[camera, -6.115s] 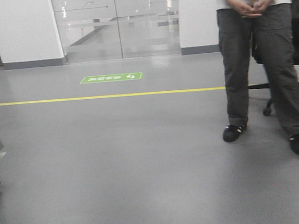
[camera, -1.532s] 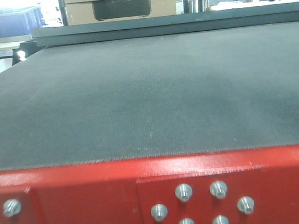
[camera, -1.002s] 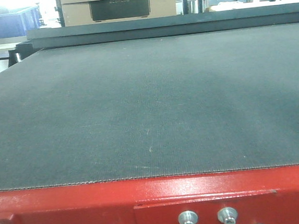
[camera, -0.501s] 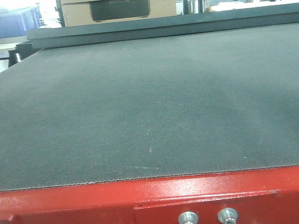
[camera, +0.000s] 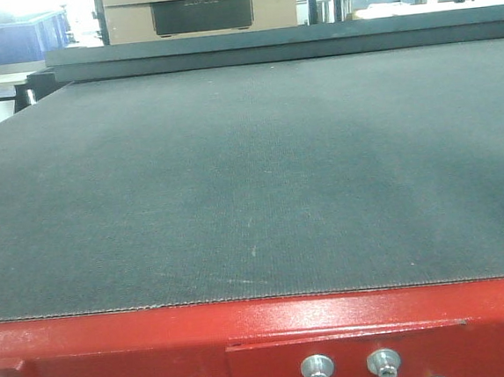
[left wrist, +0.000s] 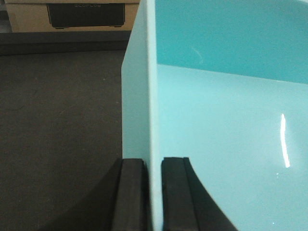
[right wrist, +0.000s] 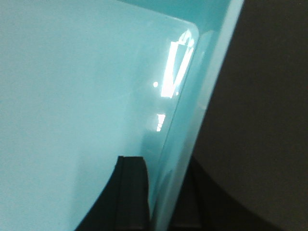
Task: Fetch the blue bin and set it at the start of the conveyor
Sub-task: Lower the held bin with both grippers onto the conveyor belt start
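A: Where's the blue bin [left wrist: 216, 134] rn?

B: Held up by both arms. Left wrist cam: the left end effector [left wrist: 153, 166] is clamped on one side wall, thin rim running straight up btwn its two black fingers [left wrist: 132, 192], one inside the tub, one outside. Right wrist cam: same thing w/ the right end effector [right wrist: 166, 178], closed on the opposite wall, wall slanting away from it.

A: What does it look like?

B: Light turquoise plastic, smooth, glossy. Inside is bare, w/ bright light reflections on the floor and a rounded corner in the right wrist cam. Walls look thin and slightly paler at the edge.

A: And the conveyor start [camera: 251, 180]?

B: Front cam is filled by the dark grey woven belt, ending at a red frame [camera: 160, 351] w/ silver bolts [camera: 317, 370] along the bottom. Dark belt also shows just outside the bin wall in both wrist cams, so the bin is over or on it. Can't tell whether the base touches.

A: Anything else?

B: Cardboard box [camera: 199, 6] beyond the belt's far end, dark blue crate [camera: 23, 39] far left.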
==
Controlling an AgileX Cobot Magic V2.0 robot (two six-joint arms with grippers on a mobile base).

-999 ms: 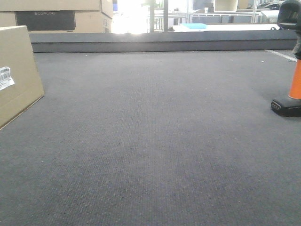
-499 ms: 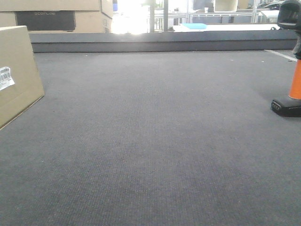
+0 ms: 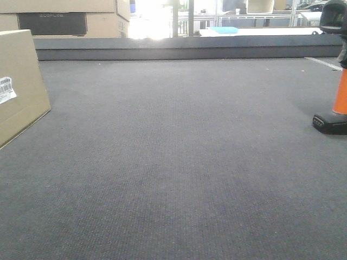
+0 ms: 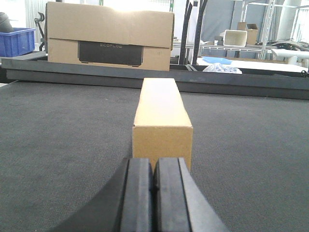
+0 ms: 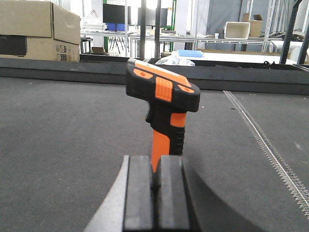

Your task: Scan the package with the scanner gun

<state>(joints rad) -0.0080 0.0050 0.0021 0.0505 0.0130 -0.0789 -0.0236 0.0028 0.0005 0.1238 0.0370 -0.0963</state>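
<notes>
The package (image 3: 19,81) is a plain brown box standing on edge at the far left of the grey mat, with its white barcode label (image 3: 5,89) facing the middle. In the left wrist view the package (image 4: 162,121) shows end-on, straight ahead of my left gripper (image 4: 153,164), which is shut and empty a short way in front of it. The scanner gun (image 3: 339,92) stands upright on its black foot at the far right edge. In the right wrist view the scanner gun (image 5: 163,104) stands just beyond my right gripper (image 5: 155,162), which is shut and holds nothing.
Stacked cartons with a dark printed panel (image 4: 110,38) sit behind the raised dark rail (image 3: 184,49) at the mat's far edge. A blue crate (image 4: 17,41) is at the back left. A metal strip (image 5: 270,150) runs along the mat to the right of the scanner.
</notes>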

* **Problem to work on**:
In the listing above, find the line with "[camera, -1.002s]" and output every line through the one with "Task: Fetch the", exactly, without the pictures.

* **Solution below**:
[camera, -1.002s] 
[camera, -0.501s] 
[camera, +0.000s] 
[left wrist, +0.000s] 
[right wrist, +0.000s] 
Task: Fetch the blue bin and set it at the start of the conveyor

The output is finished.